Eventually, he and MacDonald took steps towards creating a competitive advantage for themselves in the industry, gaining the rights to fish not just for lobster, but also premium high-return products like scallops, coldwater shrimp, and Arctic surf clams, to name just a few species. Their company, Clearwater Fine Foods, also now operates in both the North Atlantic Ocean, as well as off the coast of Argentina in some of the world’s most resource-rich waters.

The entrepreneurial spirit that guided Risley towards expanding Clearwater has also led to his other independent ventures in the business world. He currently devotes much of his time to backing Mara Renewables Corp., a company that harvests lipids from algae in order to create biofuel. He’s also co-founder of a major Caribbean telecom company, Columbus Communications, and just last year he was able to sell his startup Ocean Nutrition Canada Ltd. (which sells the Omega 3 ingredients produced by fish oil, often used in dietary supplements) for a reported $540 million.

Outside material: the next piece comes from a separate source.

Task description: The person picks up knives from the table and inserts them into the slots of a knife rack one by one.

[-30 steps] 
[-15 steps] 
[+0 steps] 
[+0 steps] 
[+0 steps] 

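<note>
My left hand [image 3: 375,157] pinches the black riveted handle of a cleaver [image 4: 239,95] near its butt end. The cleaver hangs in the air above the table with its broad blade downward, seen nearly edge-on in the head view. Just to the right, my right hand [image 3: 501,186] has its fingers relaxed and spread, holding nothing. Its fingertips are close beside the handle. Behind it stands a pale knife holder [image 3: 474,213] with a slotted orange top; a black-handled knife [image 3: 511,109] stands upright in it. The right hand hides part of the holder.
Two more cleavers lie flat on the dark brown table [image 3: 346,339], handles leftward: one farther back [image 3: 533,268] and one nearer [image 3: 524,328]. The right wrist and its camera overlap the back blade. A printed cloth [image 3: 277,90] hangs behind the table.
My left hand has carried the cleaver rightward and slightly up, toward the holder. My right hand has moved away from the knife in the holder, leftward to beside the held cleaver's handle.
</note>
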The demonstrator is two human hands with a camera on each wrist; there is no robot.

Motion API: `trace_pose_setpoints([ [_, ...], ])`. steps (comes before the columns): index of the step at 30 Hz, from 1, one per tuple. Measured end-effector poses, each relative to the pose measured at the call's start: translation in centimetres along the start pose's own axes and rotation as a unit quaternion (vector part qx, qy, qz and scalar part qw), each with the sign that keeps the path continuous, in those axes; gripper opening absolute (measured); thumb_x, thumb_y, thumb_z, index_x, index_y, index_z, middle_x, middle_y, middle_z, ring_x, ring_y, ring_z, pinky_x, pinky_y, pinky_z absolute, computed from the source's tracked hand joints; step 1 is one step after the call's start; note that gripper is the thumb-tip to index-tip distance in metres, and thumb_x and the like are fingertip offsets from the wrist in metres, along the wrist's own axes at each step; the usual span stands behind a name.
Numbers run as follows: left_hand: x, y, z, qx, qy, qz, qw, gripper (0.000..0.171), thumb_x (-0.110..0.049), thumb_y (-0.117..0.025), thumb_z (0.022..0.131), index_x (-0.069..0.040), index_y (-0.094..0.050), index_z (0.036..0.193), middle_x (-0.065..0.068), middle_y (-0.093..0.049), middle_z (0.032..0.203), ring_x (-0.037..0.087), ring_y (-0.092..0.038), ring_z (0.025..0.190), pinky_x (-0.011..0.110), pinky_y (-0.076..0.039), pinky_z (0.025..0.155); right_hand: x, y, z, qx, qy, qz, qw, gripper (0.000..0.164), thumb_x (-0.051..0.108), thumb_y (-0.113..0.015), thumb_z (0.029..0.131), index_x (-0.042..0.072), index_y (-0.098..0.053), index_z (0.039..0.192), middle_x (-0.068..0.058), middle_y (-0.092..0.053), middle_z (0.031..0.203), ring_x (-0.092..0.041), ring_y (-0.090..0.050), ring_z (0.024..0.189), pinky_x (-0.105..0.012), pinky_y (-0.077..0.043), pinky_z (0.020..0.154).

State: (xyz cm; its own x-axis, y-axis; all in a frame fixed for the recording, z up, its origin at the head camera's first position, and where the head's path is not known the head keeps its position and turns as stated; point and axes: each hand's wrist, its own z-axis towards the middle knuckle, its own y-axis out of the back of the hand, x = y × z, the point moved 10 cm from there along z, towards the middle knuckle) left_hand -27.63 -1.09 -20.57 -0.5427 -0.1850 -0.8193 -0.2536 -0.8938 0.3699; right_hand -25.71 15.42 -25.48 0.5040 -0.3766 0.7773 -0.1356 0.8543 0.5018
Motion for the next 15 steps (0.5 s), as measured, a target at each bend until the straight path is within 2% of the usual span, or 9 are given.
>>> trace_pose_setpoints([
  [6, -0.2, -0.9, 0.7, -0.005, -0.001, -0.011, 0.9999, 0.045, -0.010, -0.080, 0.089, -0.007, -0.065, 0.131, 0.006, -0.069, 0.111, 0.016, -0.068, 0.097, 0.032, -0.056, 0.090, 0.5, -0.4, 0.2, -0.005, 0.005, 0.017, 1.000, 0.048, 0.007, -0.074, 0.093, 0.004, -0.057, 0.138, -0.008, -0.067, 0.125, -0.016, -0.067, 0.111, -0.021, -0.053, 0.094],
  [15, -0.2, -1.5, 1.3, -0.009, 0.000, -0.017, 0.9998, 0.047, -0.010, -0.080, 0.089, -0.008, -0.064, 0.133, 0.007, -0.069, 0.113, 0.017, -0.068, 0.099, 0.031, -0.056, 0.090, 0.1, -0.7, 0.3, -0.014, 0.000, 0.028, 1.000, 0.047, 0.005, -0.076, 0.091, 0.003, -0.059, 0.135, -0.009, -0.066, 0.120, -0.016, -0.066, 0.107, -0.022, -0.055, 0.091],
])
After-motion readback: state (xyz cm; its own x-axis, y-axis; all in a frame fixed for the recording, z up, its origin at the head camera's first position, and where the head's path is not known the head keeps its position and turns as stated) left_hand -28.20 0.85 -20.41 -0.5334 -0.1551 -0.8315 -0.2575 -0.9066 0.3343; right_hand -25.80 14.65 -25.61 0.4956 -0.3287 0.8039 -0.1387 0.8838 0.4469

While he managed to find success through a try-and-fail approach, Risley also cautions that times have changed. Young people today are faced with a very different workforce, one in which qualifications from a university or college program are minimum requirements for entering most fields.

When it comes to completing a formal education, whether through university or in a skilled trade, “I absolutely want to emphasize that it is the right thing to do, almost irregardless of what you want to do in the context of a career,” he said.

He’s also a major advocate of helping young people to foster their own sense of independence, and does what he can to encourage entrepreneurial activity amongst a younger demographic. Risley is heavily involved as chair of the board for the Canadian Youth Business Foundation (CYBF), which provides young entrepreneurs between the ages of 18 and 39 with mentorship, company planning instruction, as well as financing, in order to get their original business ideas off the ground. Risley credits his own mentor, an individual named Malcolm “Mac” Swim, with being a particularly strong influence in his own career early on, and aims to provide the same kind of service to other up-and-comers in the business world.

“Good mentors help you think for yourself, and help you think through prospective solutions and make sure that the decisions are yours and not theirs,” said Risley.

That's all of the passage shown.